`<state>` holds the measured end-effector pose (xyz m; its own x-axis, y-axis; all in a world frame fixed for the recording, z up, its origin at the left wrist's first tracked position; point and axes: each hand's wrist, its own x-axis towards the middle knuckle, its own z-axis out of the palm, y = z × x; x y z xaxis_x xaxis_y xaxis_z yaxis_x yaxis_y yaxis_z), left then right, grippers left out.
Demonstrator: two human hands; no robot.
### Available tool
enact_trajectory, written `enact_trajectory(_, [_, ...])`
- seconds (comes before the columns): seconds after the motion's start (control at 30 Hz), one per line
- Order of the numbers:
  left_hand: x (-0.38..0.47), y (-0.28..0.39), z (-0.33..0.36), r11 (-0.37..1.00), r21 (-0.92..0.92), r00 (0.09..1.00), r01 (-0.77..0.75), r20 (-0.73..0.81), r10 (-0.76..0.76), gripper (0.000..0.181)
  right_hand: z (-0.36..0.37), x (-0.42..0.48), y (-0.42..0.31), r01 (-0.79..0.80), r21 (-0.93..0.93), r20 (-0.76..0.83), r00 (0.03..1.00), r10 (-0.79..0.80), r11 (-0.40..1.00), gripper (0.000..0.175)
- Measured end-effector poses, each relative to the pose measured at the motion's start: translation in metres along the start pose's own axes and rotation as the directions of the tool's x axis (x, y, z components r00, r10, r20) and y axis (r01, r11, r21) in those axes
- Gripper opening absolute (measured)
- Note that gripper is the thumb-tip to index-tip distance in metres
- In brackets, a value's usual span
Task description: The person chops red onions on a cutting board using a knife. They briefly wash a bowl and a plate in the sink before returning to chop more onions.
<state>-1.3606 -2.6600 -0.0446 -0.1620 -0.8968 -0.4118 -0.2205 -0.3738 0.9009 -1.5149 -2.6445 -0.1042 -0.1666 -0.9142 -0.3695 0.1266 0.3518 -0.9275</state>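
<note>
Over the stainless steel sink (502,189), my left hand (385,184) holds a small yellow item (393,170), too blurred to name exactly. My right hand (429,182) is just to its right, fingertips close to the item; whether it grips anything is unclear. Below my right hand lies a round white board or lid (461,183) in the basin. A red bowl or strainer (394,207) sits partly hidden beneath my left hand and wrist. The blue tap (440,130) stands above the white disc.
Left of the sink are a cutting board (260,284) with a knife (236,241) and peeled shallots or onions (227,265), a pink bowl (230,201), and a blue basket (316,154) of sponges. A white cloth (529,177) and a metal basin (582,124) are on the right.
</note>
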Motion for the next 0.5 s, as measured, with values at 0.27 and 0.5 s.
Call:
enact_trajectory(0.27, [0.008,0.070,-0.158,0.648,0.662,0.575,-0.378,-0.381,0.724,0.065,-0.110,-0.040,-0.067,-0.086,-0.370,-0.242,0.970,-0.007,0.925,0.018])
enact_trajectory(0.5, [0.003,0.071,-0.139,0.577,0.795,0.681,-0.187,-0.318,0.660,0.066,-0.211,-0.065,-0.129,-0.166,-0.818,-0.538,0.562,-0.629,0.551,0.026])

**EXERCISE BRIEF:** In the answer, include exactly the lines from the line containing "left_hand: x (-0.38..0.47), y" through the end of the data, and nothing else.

**WORKED SOLUTION:**
  left_hand: x (-0.38..0.47), y (-0.28..0.39), z (-0.33..0.36), r11 (-0.37..1.00), r21 (-0.92..0.92), r00 (0.09..1.00), r01 (-0.77..0.75), r20 (-0.73..0.81), r10 (-0.76..0.76), gripper (0.000..0.181)
  right_hand: z (-0.36..0.37), x (-0.42..0.48), y (-0.42..0.31), r01 (-0.79..0.80), r21 (-0.93..0.93), r20 (-0.76..0.83), r00 (0.03..1.00), r10 (-0.79..0.80), r11 (-0.40..1.00), gripper (0.000..0.175)
- Measured end-effector poses, each relative to the pose measured at the motion's start: translation in metres along the start pose's own axes and rotation as the directions of the tool's x axis (x, y, z components r00, r10, r20) and y axis (r01, r11, r21) in those axes
- Gripper opening absolute (measured)
- Note that gripper is the thumb-tip to index-tip distance in metres
- In brackets, a value's usual span
Task description: The person chops red onions on a cutting board using a knife. They briefly wash a bowl and a plate in the sink before returning to chop more onions.
<state>-1.3606 -2.6600 -0.0446 -0.1620 -0.8968 -0.4118 -0.2205 -0.3738 0.9009 -1.5149 -2.6445 -0.1042 -0.1666 -0.9142 -0.3695 0.1266 0.3518 -0.9275</state>
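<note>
Over the stainless steel sink (502,189), my left hand (385,184) holds a small yellow item (393,170), too blurred to name exactly. My right hand (429,182) is just to its right, fingertips close to the item; whether it grips anything is unclear. Below my right hand lies a round white board or lid (461,183) in the basin. A red bowl or strainer (394,207) sits partly hidden beneath my left hand and wrist. The blue tap (440,130) stands above the white disc.
Left of the sink are a cutting board (260,284) with a knife (236,241) and peeled shallots or onions (227,265), a pink bowl (230,201), and a blue basket (316,154) of sponges. A white cloth (529,177) and a metal basin (582,124) are on the right.
</note>
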Motion for the next 0.5 s, as measured, with values at 0.27 and 0.5 s.
Call:
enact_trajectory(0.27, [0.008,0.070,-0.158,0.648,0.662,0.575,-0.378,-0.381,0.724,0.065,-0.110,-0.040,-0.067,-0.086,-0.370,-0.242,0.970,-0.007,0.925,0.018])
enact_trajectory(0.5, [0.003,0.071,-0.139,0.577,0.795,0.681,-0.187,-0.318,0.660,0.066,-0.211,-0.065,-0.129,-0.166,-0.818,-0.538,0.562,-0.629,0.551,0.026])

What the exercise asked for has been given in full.